We commit to using our journal, conferences and other resources to further these important lines of inquiry. We will encourage critical conversations about our methods and practices that open our discipline to histories that have so far been ignored. We pledge to educate ourselves and to curate critical reading lists that support inclusive curricula, and we ask other historians of economics to make a similar commitment. We look forward to the development of richer and more comprehensive histories of economics.

Marcel Boumans, HES President plus eleven others.

I would never sign such a document, but then I am off in Australia and my career is done and dusted. But just now there is this rejoinder from Stephen Meardon, who is young, in mid-career and the immediate past editor of the Journal of the History of Economic Thought. This is truly brave:

I am sure the HES Executive Committee makes this statement with no intention of taking a side in the US culture war. But that is what it does. And it does no good for the HES.

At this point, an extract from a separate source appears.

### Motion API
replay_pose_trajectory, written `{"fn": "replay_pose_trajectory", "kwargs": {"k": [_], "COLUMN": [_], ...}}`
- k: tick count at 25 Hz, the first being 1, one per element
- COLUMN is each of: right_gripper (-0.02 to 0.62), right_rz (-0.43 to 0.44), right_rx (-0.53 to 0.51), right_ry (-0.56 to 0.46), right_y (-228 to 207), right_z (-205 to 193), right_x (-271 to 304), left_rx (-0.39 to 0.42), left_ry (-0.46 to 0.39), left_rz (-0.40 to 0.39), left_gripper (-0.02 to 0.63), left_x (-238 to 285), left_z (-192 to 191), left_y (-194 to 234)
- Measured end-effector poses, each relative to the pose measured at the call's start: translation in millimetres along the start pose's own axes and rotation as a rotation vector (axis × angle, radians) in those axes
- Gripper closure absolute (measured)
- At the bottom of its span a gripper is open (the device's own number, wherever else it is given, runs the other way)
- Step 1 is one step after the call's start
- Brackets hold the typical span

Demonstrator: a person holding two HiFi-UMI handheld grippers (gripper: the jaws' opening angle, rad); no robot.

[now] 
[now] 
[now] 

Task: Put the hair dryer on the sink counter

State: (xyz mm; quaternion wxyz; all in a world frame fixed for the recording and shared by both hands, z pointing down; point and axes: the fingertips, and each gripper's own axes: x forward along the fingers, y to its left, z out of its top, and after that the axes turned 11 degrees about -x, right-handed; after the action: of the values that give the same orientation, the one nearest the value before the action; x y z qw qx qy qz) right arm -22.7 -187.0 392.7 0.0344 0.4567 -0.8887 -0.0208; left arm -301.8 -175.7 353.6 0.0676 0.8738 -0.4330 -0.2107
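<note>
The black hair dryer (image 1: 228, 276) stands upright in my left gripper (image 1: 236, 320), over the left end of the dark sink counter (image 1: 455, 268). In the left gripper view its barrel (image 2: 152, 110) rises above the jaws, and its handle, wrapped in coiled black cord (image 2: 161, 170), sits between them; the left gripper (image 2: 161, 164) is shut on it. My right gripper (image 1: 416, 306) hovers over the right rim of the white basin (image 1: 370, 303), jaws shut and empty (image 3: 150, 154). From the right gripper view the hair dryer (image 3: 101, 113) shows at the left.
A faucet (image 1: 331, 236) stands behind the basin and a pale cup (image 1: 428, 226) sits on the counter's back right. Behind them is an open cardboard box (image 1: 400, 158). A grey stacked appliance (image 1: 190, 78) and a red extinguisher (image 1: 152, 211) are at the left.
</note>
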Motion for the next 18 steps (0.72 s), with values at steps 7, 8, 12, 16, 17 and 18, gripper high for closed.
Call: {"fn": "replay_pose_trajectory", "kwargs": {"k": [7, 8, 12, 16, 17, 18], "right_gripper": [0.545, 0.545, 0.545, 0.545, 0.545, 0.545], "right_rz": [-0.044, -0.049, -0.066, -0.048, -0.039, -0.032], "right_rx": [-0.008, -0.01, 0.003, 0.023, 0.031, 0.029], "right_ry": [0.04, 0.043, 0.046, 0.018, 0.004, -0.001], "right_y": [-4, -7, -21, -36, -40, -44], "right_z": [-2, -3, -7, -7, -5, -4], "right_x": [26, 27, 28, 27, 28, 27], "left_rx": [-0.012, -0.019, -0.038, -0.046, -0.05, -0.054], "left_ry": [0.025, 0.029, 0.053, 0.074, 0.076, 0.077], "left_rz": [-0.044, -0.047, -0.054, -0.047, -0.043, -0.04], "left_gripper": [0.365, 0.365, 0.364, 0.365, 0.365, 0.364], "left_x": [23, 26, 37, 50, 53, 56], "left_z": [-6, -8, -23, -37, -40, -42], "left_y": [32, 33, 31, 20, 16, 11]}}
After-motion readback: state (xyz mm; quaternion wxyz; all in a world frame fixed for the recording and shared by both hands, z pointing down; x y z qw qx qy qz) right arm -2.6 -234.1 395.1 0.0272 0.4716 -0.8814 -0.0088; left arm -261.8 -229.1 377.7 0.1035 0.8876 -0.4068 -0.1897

People have been killed in the custody of US police, some of them egregiously. What the killings signify in some cases is not largely contested. In others it is. What they signify on the whole is contested very much.

Systemic racism? One can make an argument. I can see it. Why is the History of Economics Society, whose mission is to advance inquiry into the named subject, advancing this extraneous and contested argument?

We have a good thing going in our society. An uncommon thing. Scholars with different ideological, methodological, and other convictions communicate openly, learn from one another, and take pleasure in each other’s company and conversation despite their disagreements. Indeed because of them. It works because the HES does not suffer from the we- all-agree syndrome that plagues other scholarly societies and US academia at large. Which happens in good part because the HES sticks to its mission.

You and I just might have an interesting conversation about systemic racism in the United States — why you think it is the salient problem, why I think not. The kind of conversation that has been commonplace in HES coffee breaks and serendipitous hallway encounters for the couple decades and more that I’ve been involved. That conversation will be less common after the HES has decided which of us is right. Try thinking how frequently and freely you’ve heard such a conversation on any US university campus of late.

The scope of permissible conversation in US academic life is narrowing. If there is a salient social problem in the United States that relates to the mission of the HES, that’s it.

The HES has been an academic oasis where the range of values and scope of conversation is great. I hope the HES Exec. will take care in the future to preserve it.

Stephen Meardon
Bowdoin College

A brave brave statement which I could not agree with more.

I HAVE NOW WRITTEN TO THE SOCIETY TO SUPPORT STEVE MEARDON: This is what I wrote:

I would just like to add my own words of support to Stephen Meardon’s comment.

In the modern world as it now is, these are astonishingly brave words.

I agree with everything he has said.